Priority Health, a Michigan plan that may include Medicaid patients, has a very liberal policy that allows anesthesia to report when multiple factors apply, including, but not limited to, extreme obesity, comorbidities, trauma, or excessive blood loss. This is not a guarantee of payment, as each procedure reported with modifier 22 requires a review and “additional reimbursement will be considered only when the documentation submitted clearly states the exceptional nature of the service provided.”

On the other hand, although Florida Medicaid does not mention modifier 22 in their anesthesia policy, which was last updated in June 2016, they only pay three modifiers for anesthesia services: 78 (Unplanned Return to the Operating/Procedure Room by the Same Physician or Other Qualified Health Care Professional Following Initial Procedure for a Related Procedure During the Postoperative Period), QK (Medical direction of two, three, or four concurrent anesthesia procedures involving qualified individuals), and QX (Crna service: with medical direction by a physician).

As a result, any anesthesia claims sent with modifier 22 or any other modifiers for anesthesia services will be denied. Since February 2022, Premera BCBS, located primarily in Washington and Alaska, specifically excluded anesthesia from reporting modifier 22 and explains: “For increased anesthesia service, additional time units or physical status modifiers to identify that additional work was required to render the anesthesia service should be billed instead of modifier 22.”
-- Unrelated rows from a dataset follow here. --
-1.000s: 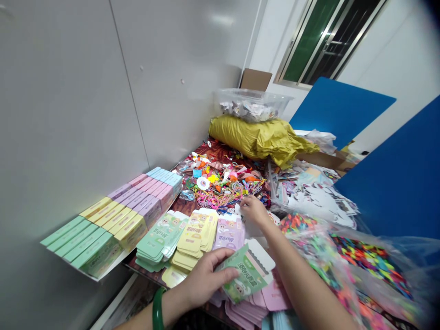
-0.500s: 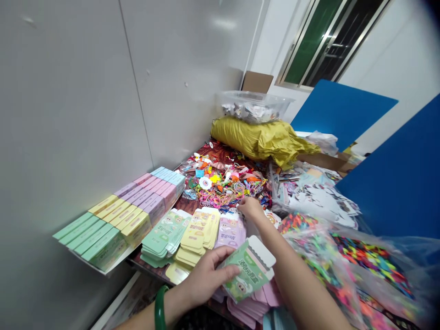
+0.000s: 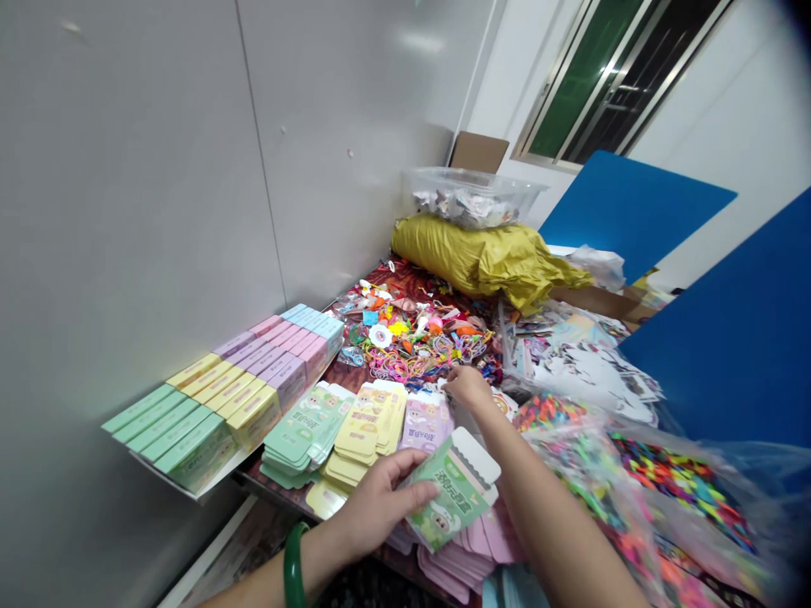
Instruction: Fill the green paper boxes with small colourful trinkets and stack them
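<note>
My left hand (image 3: 389, 498) grips a small green cardboard box (image 3: 451, 490) with cartoon print, its white end flaps standing up at the top. My right hand (image 3: 470, 387) reaches to the near edge of a heap of colourful small trinkets and hair ties (image 3: 421, 338). Its fingertips are pinched together low over the heap; what is between them is too small to make out. Just below lie flat stacks of unfolded boxes: green (image 3: 308, 426), yellow (image 3: 367, 426) and purple (image 3: 426, 422). Pink ones (image 3: 465, 553) lie under the held box.
Filled boxes in pastel rows stand in a tray (image 3: 219, 401) by the grey wall. A yellow sack (image 3: 475, 257) carries a clear plastic tub (image 3: 475, 198) at the back. Bags of bright small pieces (image 3: 684, 481) and white paper cutouts (image 3: 589, 371) lie to the right.
The view has shifted slightly. My left hand and the green box have moved a little left and up, while my right hand stays at the heap's near edge.
</note>
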Demonstrator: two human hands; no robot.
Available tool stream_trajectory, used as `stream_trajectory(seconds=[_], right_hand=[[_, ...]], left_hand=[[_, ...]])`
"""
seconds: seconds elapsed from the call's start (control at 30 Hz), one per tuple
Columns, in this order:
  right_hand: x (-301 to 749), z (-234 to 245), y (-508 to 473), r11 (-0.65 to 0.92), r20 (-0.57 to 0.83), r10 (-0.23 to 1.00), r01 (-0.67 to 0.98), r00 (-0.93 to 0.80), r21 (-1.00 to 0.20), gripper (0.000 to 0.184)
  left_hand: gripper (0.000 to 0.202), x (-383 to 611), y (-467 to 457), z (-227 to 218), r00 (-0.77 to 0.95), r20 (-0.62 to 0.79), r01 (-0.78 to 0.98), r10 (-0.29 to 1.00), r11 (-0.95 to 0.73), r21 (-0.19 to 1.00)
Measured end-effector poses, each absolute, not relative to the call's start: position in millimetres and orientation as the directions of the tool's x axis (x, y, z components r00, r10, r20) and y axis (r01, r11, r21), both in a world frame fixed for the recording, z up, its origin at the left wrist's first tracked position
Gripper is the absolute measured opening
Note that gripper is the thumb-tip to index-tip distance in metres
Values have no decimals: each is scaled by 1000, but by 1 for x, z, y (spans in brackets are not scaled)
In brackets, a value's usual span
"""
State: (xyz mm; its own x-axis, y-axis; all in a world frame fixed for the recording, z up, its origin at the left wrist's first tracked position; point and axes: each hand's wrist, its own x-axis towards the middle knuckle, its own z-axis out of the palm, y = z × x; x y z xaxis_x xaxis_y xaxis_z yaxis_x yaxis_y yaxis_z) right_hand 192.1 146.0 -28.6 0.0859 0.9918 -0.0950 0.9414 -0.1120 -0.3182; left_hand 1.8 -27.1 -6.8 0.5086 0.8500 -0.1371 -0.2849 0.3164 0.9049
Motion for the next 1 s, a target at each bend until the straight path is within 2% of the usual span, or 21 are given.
stream_trajectory(seconds=[0.17,0.33,0.53,0.77,1.0], right_hand=[[192,-32,143,-49,-64,998,931,28,-361,25],[199,-29,142,13,-27,999,892,-29,-452,17],[223,-21,142,-31,-55,998,860,4,-509,6],[209,-35,138,-74,-59,997,863,51,-500,8],[209,-34,141,-135,-130,989,777,69,-615,6]], left_hand=[[36,6,-29,-5,520,-131,-282,844,315,906],[38,2,-29,-6,496,-146,-269,856,312,911],[38,2,-27,-6,501,-140,-288,854,317,903],[41,9,-31,-5,517,-141,-299,844,333,894],[41,4,-32,-6,488,-157,-304,858,336,891]])
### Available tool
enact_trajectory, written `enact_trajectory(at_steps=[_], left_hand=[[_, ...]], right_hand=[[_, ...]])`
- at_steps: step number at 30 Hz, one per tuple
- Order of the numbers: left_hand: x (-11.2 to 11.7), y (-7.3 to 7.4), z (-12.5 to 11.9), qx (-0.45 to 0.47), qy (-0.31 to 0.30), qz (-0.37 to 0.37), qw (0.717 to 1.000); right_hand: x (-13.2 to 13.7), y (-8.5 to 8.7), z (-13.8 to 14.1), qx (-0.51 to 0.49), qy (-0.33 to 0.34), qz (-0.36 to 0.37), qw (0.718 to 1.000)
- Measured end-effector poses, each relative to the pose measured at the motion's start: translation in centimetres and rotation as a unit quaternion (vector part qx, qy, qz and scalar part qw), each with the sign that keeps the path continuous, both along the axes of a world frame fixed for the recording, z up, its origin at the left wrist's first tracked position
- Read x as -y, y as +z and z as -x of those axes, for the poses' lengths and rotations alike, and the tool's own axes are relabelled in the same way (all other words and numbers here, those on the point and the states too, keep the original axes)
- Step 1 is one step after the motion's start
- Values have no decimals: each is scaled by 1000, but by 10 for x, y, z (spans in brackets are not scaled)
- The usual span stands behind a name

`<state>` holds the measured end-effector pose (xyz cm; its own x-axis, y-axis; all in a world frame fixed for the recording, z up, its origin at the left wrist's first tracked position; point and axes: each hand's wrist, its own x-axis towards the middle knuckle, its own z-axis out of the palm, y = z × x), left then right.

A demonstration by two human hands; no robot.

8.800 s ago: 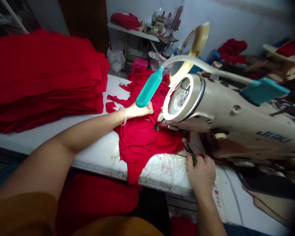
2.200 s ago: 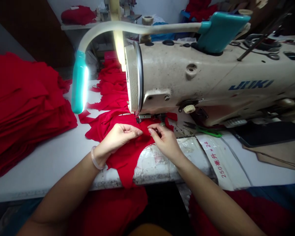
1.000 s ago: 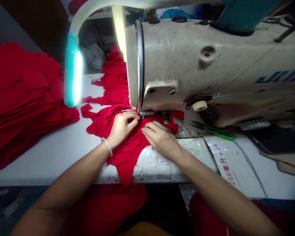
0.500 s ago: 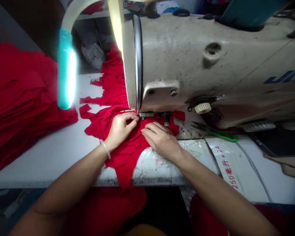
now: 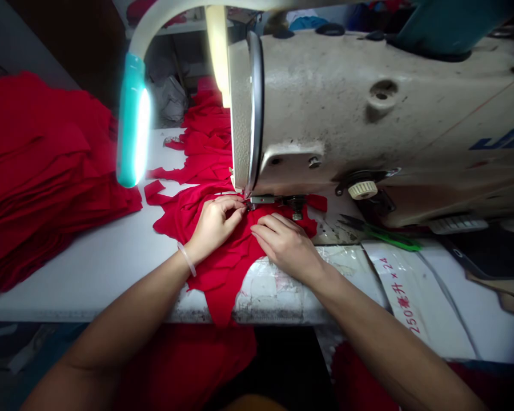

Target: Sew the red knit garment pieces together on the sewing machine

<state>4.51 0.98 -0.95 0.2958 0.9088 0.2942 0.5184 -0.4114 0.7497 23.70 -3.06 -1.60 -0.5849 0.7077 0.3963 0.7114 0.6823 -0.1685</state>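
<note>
A piece of red fabric [image 5: 223, 260] lies on the white table under the presser foot [image 5: 261, 200] of a beige sewing machine [image 5: 368, 120] and hangs over the front edge. My left hand [image 5: 214, 225] has its fingers curled and pinches the fabric just left of the foot. My right hand [image 5: 285, 242] lies on the fabric just in front of the foot, fingers together and pressed down on the cloth. A pale bangle sits on my left wrist.
A tall stack of red fabric [image 5: 38, 165] fills the table's left side. More red pieces [image 5: 205, 142] trail behind the machine. A lit teal lamp [image 5: 132, 137] hangs at the left. Green-handled snips [image 5: 385, 235] and a printed plastic bag [image 5: 405, 291] lie to the right.
Both hands have stayed on the red fabric at the presser foot. Much earlier the right hand held the green-handled snips, which now lie on the table; the view has shifted slightly.
</note>
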Motion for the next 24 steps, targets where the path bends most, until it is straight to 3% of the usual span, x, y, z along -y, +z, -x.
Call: enact_trajectory(at_steps=[5,24], left_hand=[[-2,-3,-1,63,-6,34,997],[-4,-7,-1,62,-5,11,998]], right_hand=[[-1,1,1,-9,9,-9,1000],[-1,-3,1,-14,12,-42,999]])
As one can see, commercial and Medicaid payers can vary greatly, so coders will need to check local policies. Coders must also look for the most up-to-date policies; as noted above, not all payers keep up with the description changes published by the ASA. When applicable, ensure the procedure code reported with modifier 22 has a base value of less than 5 units, and that documentation supports more than just a mere mention of difficulty or field avoidance.